In the article ‘The trouble with magazines’ there was a serious flaw in the calculations (or if you wish to be kind, in its nomenclature). The footnote advised that “real estate cost” was deducted for a category of titles, in calculating a “cash flow negative” impact of those titles. The problem is that the lease on the overall premises is clearly a “fixed cost” (basic microeconomics) and does not vary according to whether certain titles are offered or not (unless you wait some years till the lease expires and move to smaller premises). The more appropriate methodology is to calculate a ‘return per square metre’ after certain tightly-defined direct.variable costs (including labour directly associated with stocking). The results of this analysis would show that newsagents received a lower return per square metre for the slower-selling titles. The misleading part is that “cashflow negative” implies the operators are actually worse off in terms of “cash” as a result of selling these mags, whereas the truth is that the mags bring in cash, though not as much as the average ‘per square metre’ rental payment the newsagent has agreed to pay. Like most businesses, newsagents assess the overall – whether the overall gross margin generated from the mix of products is sufficient to justify certain costs, including rent. Supermarket analysis of ‘gross profit per lineal metre of shelf space allocated’ consistently shows lower returns for some product categories that consumers insist upon. As a generalisation, the more a supplier spends to sell his product to the end-consumer, the less margin is allocated to the stockist, due to the large advertising spend and resultant brand awareness… but if a supermarket decided to not stock a consumer’s favourite cola drink, would that drive the consumer to go to a competitor for his/her groceries? That is the question for any retailer who also stocks low-margin complementary goods. However, I am NOT suggesting that the issue of low return newsagent titles should not be publicised – only that alarmist terms should not be used, especially if they would be misleading if used in that way.
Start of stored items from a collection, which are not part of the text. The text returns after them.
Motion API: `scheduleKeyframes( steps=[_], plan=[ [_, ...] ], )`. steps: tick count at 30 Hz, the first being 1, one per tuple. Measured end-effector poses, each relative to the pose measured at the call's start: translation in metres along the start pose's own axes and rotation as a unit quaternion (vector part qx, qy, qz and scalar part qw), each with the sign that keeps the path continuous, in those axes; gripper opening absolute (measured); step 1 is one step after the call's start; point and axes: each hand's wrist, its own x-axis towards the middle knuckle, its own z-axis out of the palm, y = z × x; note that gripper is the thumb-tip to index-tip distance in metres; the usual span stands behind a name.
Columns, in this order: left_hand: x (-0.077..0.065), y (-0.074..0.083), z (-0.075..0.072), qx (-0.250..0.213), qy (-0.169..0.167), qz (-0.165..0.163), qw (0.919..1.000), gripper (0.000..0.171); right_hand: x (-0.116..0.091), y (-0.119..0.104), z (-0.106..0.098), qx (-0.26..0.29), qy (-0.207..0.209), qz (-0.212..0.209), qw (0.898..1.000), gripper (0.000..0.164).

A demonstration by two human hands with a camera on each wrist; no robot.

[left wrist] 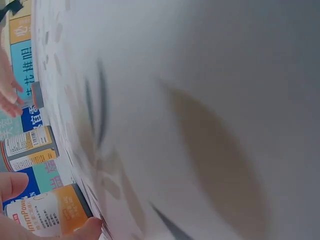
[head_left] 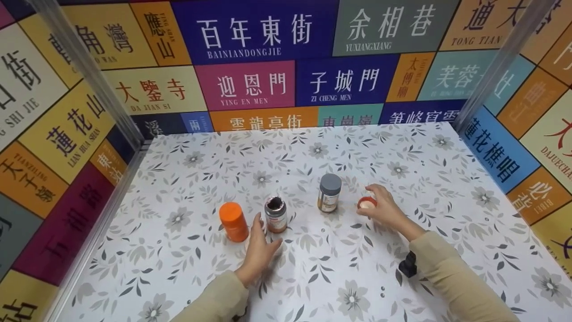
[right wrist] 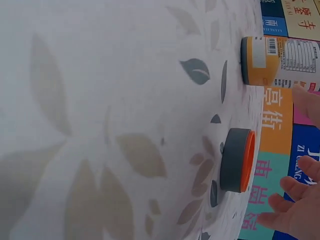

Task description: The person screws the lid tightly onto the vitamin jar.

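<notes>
Beside the uncapped, round grey-orange plastic bottle (head_left: 276, 221), the spread left hand (head_left: 260, 253) is perhaps risking a toppling nudge, the right hand (head_left: 387, 210) also spreading.

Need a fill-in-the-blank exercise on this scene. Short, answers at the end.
1. The loose cap lies near the person's ____ hand.
2. In the head view, the leftmost container is coloured ____.
3. Exactly ____ containers stand on the tabletop.
4. In the head view, the gray-capped bottle stands to the ____ of the uncapped bottle.

Missing words: right; orange; three; right.
</notes>
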Motion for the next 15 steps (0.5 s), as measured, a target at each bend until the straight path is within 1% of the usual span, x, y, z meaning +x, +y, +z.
scheduleKeyframes(
  steps=[3,5,8,11,15],
  plan=[
    [0.008,0.002,0.006,-0.005,0.023,0.014,0.9996,0.084,-0.005,0.009,-0.001,-0.001,-0.007,-0.018,1.0,0.072],
    [0.014,0.003,0.009,-0.006,0.037,0.017,0.9992,0.081,-0.007,0.013,-0.002,-0.004,-0.01,-0.018,1.0,0.074],
    [0.021,0.003,0.012,-0.016,0.055,0.015,0.9983,0.077,-0.01,0.017,-0.003,-0.01,-0.024,-0.004,1.0,0.077],
    [0.026,0.002,0.014,-0.029,0.067,0.014,0.9973,0.073,-0.011,0.019,-0.003,-0.004,-0.041,0.015,0.999,0.08],
    [0.031,-0.001,0.017,-0.044,0.082,0.021,0.9955,0.071,-0.011,0.021,-0.002,0.003,-0.042,0.031,0.999,0.081]
  ],
)
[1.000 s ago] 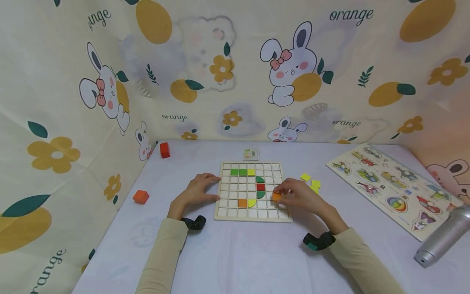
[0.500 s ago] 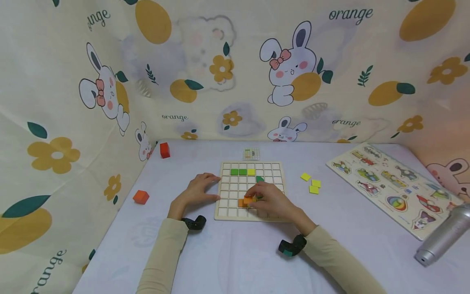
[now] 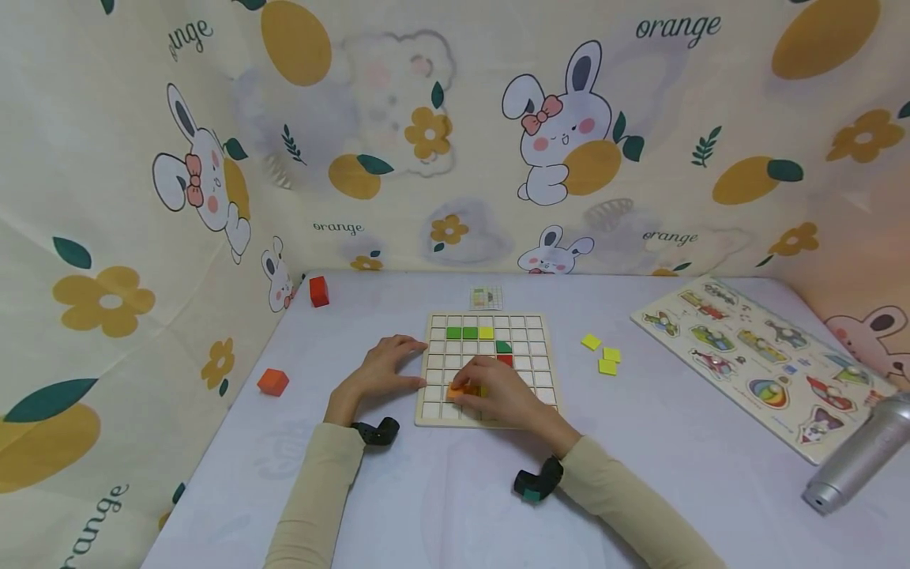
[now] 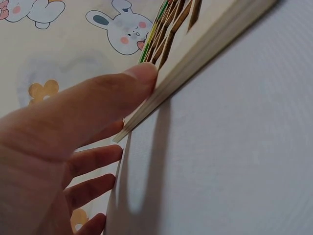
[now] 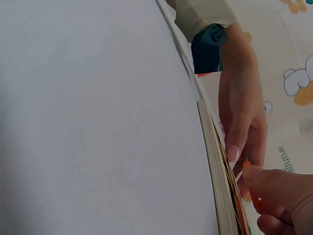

Graeme Harrison, Lurline Bay
By way of background, I have formal qualifications in Engineering, IT, Pure & Applied Maths, Business Management and Accounting. I was on the team of five which developed the very first electronic spreadsheet (‘VisiCalc’) at Harvard Business School in 1987, of which Lotus 123 was a copy (agreed in an out-of-court settlement) and Excel is in turn a copy of Lotus and VisiCalc. I was a Harvard Consultant to The White House. I worked as a consultant for Deloitte Touche in San Francisco. I regularly do complex financial analyses (as an expert witness) for large disputes in the Federal Court, and sometimes in the Supreme Court of NSW. In 1984 I was made a Fellow of the Australian Institute of Management. I can be contacted at prof @ post.harvard.edu (without spaces).
0 likes
Newsagents have a fixed magazine area in their shops as required under contract to magazine distributors. The allocation of space cost per title is performed based on the quantity of each title received. We have undertaken shpping basket research to determine the value of business ‘brought in’ by magazines. Elsewhere in my paper on this topic I discuss the benefit of this business. It is not significant enough to warrant newsagents carrying many titles. My paper concludes with a recommendation that newsagents eliminate the bottom 50 titles from their product mix. 50 titles represent around 4% of the titles carried. So, I am not proposing a wholesale reduction to a point that consumers would notice change.